As it is detailed in Chapter 12, there is no standard and agreed-upon methodology for the assessment of the linguistic module of a TTS . Our intent here is to define the different tasks that a speech synthesis technology should accomplish, and the ones that will be needed by the application developer. These may be carried out automatically but for better tuning they may need some interventions as illustrated above. The underlying processes may or may not be offered by the technology provider. It could be possible to acquire some modules from another supplier and incorporate them with the synthesiser adopted, though this may not be easy. All these possibilities should be carefully taken into account. If the application developer has the intention or the need to modify subparts of this module he should know the format and any tool for editing the rule/dictionary component to be modified.

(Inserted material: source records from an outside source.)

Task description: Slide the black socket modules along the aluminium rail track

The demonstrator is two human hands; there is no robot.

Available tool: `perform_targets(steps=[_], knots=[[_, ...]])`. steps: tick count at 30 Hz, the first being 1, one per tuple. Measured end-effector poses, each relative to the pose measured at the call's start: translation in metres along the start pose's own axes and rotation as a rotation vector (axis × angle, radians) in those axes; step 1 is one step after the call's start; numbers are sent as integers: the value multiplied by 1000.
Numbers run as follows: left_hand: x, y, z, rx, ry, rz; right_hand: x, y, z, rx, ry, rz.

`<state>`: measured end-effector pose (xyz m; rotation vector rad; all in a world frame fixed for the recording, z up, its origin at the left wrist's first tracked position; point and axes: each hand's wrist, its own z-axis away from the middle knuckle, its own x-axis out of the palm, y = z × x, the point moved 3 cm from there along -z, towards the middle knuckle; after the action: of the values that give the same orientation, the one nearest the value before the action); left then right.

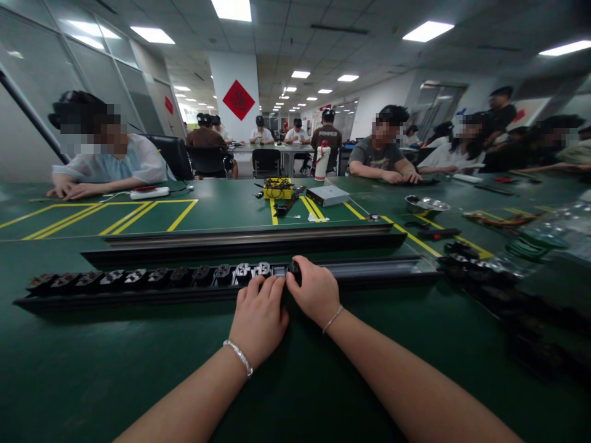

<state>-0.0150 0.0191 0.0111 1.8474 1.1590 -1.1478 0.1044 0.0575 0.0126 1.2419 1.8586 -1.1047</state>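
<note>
A long black channel rail (383, 271) lies crosswise in front of me. Along its left part sits a row of black socket modules (180, 277) with metal contacts facing up. My left hand (259, 317) is closed over the rail's near edge, its fingertips by the last modules in the row. Just right of it, my right hand (317, 289) pinches a small black module (294, 268) at the channel. Its lower part is hidden behind my fingers. The right stretch of the channel shows its bare inside.
More black rails (240, 243) lie behind the first. Loose black modules (489, 289) are heaped at the right, near a plastic bottle (530, 243) and a metal bowl (427, 205). A yellow box (278, 188) stands farther back. Co-workers sit across the green table (152, 369).
</note>
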Motion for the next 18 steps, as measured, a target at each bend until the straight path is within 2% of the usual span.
perform_targets(steps=[18], knots=[[-3,0,6,31,-18,-2,3,0,1,-51,48,29]])
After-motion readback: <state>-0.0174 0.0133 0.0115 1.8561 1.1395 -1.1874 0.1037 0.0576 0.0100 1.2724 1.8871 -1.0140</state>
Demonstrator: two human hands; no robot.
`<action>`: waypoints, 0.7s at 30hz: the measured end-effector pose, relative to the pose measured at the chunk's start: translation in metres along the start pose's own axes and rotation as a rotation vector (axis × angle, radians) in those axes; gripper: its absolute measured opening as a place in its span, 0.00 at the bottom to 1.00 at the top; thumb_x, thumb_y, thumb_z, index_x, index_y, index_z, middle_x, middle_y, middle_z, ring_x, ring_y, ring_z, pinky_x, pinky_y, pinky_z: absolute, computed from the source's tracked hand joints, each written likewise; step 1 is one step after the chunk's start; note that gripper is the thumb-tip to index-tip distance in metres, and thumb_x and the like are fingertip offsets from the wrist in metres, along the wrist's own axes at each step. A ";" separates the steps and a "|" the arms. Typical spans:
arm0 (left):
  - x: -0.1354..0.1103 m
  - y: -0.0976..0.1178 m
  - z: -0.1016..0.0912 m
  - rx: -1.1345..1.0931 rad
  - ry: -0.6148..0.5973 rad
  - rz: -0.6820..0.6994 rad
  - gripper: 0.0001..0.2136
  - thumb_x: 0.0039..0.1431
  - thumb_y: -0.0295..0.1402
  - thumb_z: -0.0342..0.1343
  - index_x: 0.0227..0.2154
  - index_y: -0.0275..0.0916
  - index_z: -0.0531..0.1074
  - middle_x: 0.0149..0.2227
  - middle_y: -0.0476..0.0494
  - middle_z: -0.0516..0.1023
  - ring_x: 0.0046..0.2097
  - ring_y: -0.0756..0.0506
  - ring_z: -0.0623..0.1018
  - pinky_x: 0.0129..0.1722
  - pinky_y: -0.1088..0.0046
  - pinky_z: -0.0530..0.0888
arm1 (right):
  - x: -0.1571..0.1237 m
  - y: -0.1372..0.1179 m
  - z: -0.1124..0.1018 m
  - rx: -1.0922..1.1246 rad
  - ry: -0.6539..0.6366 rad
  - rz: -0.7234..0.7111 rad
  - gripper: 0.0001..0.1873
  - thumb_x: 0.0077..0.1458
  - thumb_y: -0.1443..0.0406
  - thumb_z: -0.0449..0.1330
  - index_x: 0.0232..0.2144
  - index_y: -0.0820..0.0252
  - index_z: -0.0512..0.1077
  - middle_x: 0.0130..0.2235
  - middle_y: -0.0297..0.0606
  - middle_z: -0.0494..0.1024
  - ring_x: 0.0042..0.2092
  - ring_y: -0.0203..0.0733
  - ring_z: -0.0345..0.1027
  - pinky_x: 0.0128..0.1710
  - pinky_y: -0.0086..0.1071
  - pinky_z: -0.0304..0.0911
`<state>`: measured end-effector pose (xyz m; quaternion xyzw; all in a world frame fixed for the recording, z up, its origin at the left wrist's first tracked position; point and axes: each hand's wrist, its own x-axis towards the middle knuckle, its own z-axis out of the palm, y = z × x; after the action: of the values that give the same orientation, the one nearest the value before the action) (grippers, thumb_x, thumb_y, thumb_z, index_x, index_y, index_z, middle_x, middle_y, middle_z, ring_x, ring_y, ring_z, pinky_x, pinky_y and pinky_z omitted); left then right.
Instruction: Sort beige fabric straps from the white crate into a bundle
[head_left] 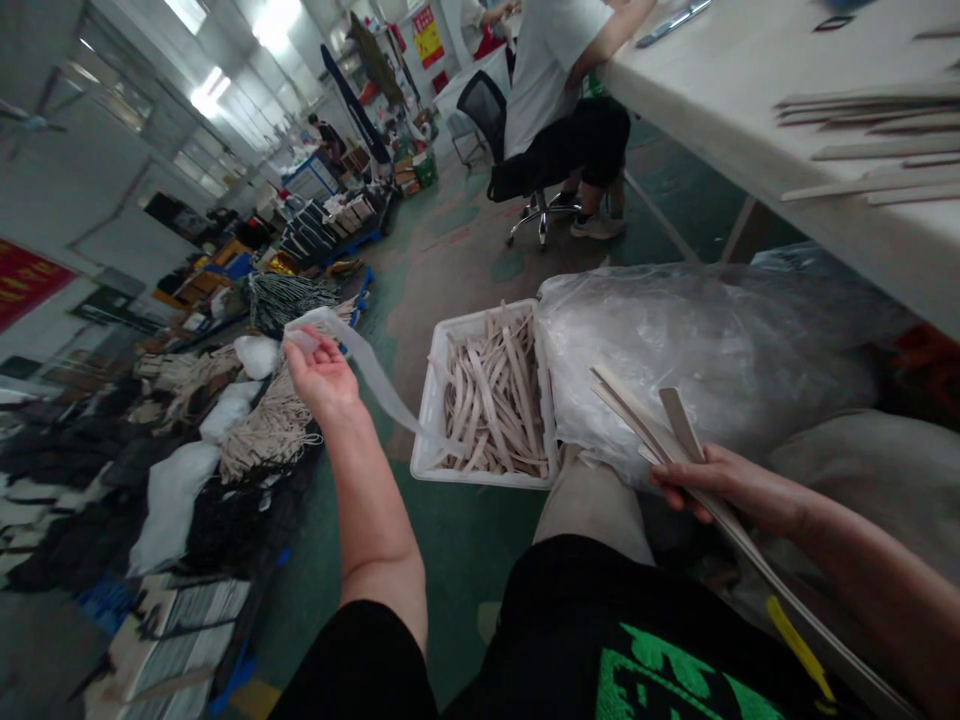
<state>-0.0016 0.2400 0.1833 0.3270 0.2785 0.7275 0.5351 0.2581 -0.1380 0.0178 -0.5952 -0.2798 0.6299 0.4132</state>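
My left hand (322,375), raised out to the left, is closed on one end of a thin translucent strip (379,380). The strip trails down to the right and its far end lies over a white plastic bin (421,440). Many narrow beige strips (491,400) fill that bin in a loose tangle. On the right, my right hand (731,490) grips a small bundle of long flat beige strips (634,405), which fan apart at the upper end and run down past my forearm. A yellow strip (799,650) hangs near the lower part of the bundle.
Beside the bin bulges a large clear plastic bag (697,330). A white table (720,75) carries more flat strips (877,110) at the upper right. A seated person (555,80) is ahead on a wheeled chair (540,205). Piles of straps (266,430) and bundles line the left.
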 end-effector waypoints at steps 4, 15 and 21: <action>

This module concerns the construction of segmental synthesis using the concatenation of pre-recorded segment labels. It uses the broad phonetic output of the linguistic module to produce a set of the basic building blocks (which are diphones , triphones , individual words if any, etc.) that will be concatenated. This is based on an inventory of the labels of speech segments that are associated with ``phonetic'' sequences.
This module outputs a complete sequence of such ``building blocks'' with the appropriate prosodic markers (stress markers, accent position, etc.).
For example in a class of applications one may need to present a word with a particular focus to capture the attention of the end-user (listener) (e.g. departure time for a travel information system). This ``accent placement process/rule'' may or may not be offered by the system and may or may not be easily accessible to the application developer.
The application developer has to know who provides the necessary inventory of pre-recorded segments and how to create new inventories in order to personalise the voice output.
At this level one may need to incorporate a natural intonation contour and/or a duration model . This is usually done automatically. For special purposes the application developer may need to handle this manually and the technology provider has to inform him if this is possible and how to achieve it.
The acoustic module aims at the generation of synthetic speech using pre-recorded segments, extracted from acoustic speech data, using a voice coding algorithm.
The technology provider may deliver a single output voice, male or female. He may also provide a tool to generate personalised voices (the aim here may be to have a company-tailored voice).
For all these modules, the application developer needs to know if human intervention is necessary to obtain satisfactory speech output.
The acoustic module may be based on a non-segmental approach, but the requirements indicated here remain.
The chapter devoted to speech synthesis assessment (Chapter 12) points out the different measures that should be conducted by the technology provider and demanded by the application developer. Such measures have to be conducted with the proposed factors and scales in mind. We may quote: naturalness , acceptability, intelligibility, listening effort , pleasantness , comprehension, and so forth. The evaluation should be application-specific or at least mention the way it is done. A TTS may be acceptable for the 1000 most frequent words/sentences but not the ones to be synthesised by the application under development. There is also an important item to consider: to measure the intelligibility of phonemes , words, and sentences, as some applications require understanding of sentences while others demand understanding of keywords (names, dates, digits), including some minimal pairs with no dialogue contextualisation.